L’année qui s’amorce démontre que la crise sanitaire est encore bien présente. Je sais toutefois que les agricultrices et les agriculteurs du Québec continueront de faire preuve d’une très grande résilience, comme c’est le cas depuis le tout début de la pandémie. Je leur souhaite tout de même une année à la hauteur de leurs attentes, remplie de santé et de succès. Comme je l’indiquais en décembre dernier, une grosse année nous attend.
Le dossier de la main-d’œuvre fait très certainement partie des défis à relever. Et il ne date pas d’hier. Dès 2015, l’Union des producteurs agricoles et le Conseil de la transformation alimentaire du Québec (CTAQ) publiaient dans plusieurs quotidiens un manifeste demandant au gouvernement du Québec d’inscrire le secteur agroalimentaire parmi les stratégies de développement économique prioritaires de la province. Cette requête était appuyée par La Coop fédérée, le Mouvement Desjardins et la Faculté des sciences de l’agriculture et de l’alimentation de l’Université Laval.

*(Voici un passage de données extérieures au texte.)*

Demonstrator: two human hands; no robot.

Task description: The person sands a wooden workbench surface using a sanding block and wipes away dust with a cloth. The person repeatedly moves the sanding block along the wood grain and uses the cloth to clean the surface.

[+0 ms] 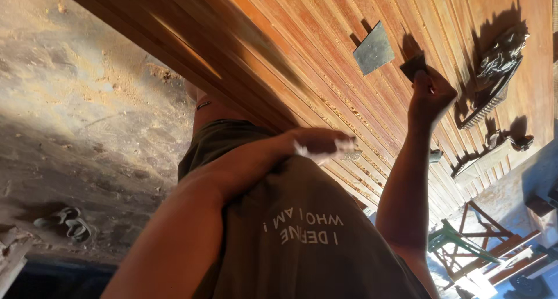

Le manifeste identifiait trois enjeux stratégiques pour le secteur agroalimentaire : stimuler l’investissement et l’innovation dans les entreprises agricoles et de transformation; augmenter l’investissement en recherche; répondre à la pénurie de main-d’œuvre. La Politique bioalimentaire du Québec, dévoilée en avril 2018 et reconduite par le gouvernement actuel, était une réponse directe à ce cri du cœur. Décrite par l’Union comme « le plan de match qui manquait aux [agriculteurs] pour se projeter dans l’avenir », elle fut d’ailleurs très bien accueillie.
La Politique a répondu à plusieurs égards aux deux premiers enjeux soulevés par l’Union et le CTAQ en 2015. Je pense notamment aux sommes importantes visant à augmenter les investissements privés dans le secteur agricole et agroalimentaire (un engagement électoral du premier ministre François Legault). Je pense aussi aux nombreux investissements pour faire croître l’autonomie alimentaire, surtout depuis le début de la crise sanitaire, ainsi qu’au Plan d’agriculture durable, annoncé en 2020 dans la foulée des demandes répétées de l’Union.
Le troisième enjeu soulevé par l’Union et le CTAQ, soit la pénurie de main-d’œuvre, continue toutefois de plomber le développement du secteur. Bien sûr, ce problème ne touche pas uniquement l’agroalimentaire québécois. À témoin, une étude de l’Institut du Québec dévoilée en septembre nous apprenait que le Québec (5,3 %) et la Colombie-Britannique (5,4 %) étaient les provinces affichant les plus hauts taux de postes vacants au pays, tous secteurs économiques confondus.
L’agroalimentaire est toutefois confronté depuis très longtemps, et beaucoup plus que plusieurs autres secteurs, à ce problème. Selon Statistique Canada, le secteur agricole affichait un taux de postes vacants de 6,1 % en septembre dernier. Tout juste avant la période des Fêtes, les fabricants canadiens d’aliments et de boissons, qui affichent des taux de plus de 20 %, ont formellement demandé au gouvernement fédéral de trouver des moyens pour atténuer ce problème. Le CTAQ en faisait aussi une demande formelle au gouvernement du Québec, quelques semaines avant la mise à jour économique.
L’automatisation, la robotisation et les nouvelles technologies peuvent certainement amoindrir les effets de cette pénurie. Mais il s’agit de solutions à moyen ou long terme qui nécessitent de très gros investissements. Par ailleurs, plusieurs tâches manuelles, dans les fermes et dans les entreprises de transformation, sont essentielles et irremplaçables. C’est d’ailleurs pourquoi il est impératif de réduire la lourdeur administrative et les coûts inhérents à l’embauche de travailleurs étrangers temporaires, en l’occurrence un soutien financier et des délais d’implantation adéquats advenant de nouvelles normes pour le logement.
Les ministres André Lamontagne et Benoit Charrette rappellent fréquemment que répondre aux attentes des consommateurs à l’égard de l’environnement est l’un des grands défis que pose la Politique bioalimentaire. L’Union endosse ce principe et les agriculteurs du Québec y adhèrent pleinement, comme le démontre l’adoption de nouvelles pratiques durables, au gré de l’évolution des connaissances agronomiques et scientifiques. Les attentes et les préoccupations des citoyens, même si elles sont légitimes, n’invalident toutefois pas l’environnement commercial dans lequel nos entreprises agricoles évoluent. La pénurie de main-d’œuvre a une incidence directe et significative sur leur capacité d’agir, à tous les niveaux. Des solutions sont requises dès maintenant pour faire face à cet enjeu.